LAURETI, Tommaso - b. ~1530 Palermo, d. 1602 Roma - WGA

LAURETI, Tommaso

(b. ~1530 Palermo, d. 1602 Roma)

Italian painter, designer and engineer. A pupil of Sebastiano del Piombo, he spent his formative years in Bologna in the circle of Ignazio Danti. He was working there between 1563, if not earlier, and 1582, though he was recorded as working in 1579 for Alfonso II d’Este, Duke of Ferrara. He was closely involved in redesigning the Piazza Nettuno in Bologna, providing the designs and the hydraulic engineering for fountains, one of which - the Fountain of Neptune (1566) - was adorned with bronze sculptures by Giambologna, while the Fonte Vecchia (1565) was undertaken by Laureti in collaboration with Giacomo della Porta.

Fountain of Neptune
Fountain of Neptune by

Fountain of Neptune

Three years after the competition for the Fountain of Neptune in Florence, the authorities in Bologna approached Giambologna to make a statue of Neptune and many subsidiary figures and ornaments for a fountain designed by Tommaso Laureti that they were erecting in the centre of their city. The young sculptor’s full powers seem to have been released in the making of this Fountain of Neptune (completed 1566).

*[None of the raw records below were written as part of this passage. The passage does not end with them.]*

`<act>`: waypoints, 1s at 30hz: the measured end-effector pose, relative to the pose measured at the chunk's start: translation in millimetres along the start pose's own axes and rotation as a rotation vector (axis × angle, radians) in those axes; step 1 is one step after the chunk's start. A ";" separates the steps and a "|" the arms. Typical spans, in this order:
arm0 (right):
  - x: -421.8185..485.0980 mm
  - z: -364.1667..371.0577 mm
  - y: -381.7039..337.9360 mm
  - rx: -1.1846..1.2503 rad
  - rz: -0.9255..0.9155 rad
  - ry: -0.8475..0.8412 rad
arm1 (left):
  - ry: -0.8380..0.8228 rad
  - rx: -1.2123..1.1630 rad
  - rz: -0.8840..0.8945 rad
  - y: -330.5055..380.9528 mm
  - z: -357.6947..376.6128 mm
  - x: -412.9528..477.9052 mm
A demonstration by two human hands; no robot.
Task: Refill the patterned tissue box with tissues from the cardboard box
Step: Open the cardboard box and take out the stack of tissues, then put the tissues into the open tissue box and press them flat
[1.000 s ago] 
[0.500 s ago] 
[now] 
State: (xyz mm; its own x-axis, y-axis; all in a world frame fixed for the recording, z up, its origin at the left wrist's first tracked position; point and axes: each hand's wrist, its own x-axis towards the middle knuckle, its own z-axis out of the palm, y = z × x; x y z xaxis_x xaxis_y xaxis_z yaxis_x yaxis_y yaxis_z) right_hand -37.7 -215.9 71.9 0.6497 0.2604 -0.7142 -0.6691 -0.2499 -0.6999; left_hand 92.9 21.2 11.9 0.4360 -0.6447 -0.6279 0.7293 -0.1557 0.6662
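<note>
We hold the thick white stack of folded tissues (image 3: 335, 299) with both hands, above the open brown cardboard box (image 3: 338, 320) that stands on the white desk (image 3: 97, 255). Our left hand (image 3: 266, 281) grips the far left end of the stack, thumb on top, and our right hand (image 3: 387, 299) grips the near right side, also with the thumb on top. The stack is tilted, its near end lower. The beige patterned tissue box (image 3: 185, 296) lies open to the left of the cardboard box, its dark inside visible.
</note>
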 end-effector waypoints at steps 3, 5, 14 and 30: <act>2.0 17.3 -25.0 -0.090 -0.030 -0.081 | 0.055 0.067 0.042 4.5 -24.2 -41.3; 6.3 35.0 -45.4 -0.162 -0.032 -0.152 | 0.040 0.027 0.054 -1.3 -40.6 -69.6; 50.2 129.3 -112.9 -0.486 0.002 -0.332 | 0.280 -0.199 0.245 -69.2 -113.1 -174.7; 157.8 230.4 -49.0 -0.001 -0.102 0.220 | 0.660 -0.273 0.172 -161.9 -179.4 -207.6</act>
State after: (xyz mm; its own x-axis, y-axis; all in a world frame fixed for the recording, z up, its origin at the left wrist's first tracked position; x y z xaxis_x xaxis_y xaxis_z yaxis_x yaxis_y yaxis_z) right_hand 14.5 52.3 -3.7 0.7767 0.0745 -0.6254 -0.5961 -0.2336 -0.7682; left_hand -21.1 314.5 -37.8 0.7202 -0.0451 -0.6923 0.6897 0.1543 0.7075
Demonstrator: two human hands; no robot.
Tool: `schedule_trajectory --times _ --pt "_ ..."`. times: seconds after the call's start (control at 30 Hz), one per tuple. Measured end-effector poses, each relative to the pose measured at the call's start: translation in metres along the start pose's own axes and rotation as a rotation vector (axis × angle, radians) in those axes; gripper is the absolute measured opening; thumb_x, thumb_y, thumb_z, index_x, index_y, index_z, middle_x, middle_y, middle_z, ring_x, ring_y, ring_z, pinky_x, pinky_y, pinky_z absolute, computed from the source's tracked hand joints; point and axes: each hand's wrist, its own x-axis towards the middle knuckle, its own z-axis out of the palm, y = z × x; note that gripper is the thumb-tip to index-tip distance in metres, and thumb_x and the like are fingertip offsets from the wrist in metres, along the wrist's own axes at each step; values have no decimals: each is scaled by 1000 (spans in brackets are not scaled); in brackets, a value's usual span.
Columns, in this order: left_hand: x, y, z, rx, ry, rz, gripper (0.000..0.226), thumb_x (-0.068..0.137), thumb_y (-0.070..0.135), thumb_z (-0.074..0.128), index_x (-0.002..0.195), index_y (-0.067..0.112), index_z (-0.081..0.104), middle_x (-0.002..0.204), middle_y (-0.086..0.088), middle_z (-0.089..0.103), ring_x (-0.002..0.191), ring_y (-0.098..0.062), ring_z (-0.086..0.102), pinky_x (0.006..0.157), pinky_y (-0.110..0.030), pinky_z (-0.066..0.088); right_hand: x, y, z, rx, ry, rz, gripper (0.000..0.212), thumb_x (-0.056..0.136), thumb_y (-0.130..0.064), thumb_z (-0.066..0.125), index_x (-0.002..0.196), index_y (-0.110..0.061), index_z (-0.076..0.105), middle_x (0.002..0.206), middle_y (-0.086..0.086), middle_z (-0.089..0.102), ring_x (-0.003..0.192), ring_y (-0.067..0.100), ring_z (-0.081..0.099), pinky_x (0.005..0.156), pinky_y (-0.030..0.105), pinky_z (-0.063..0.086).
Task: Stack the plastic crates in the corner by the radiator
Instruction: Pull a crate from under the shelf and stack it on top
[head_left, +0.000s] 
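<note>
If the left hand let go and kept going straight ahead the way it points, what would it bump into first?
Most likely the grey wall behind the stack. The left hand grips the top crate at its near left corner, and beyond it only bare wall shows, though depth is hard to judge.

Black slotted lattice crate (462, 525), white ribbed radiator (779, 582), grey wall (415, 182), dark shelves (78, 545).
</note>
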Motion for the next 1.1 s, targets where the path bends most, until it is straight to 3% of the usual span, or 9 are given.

At the feet of Neptune are four boys struggling with dolphins, which spout water, interspersed with grotesquely puffing heads of childlike wind-gods, also spouting water. At the four corners of the pedestal below are four sensuous figures of Sirens, with bulbous curving fishy tails for legs, expressing water from their full breasts into the basin below. In between are many grotesque masks and shells articulating the several smaller basins.

Triumph of Christianity
Triumph of Christianity by

Triumph of Christianity

In 1582 Pope Gregory XIII commissioned this fresco decoration in the Vatican Palace. The allegorical fresco represents the triumph of Christianity (in the form of Christ’s Cross) over paganism (in the form of a destroyed statue).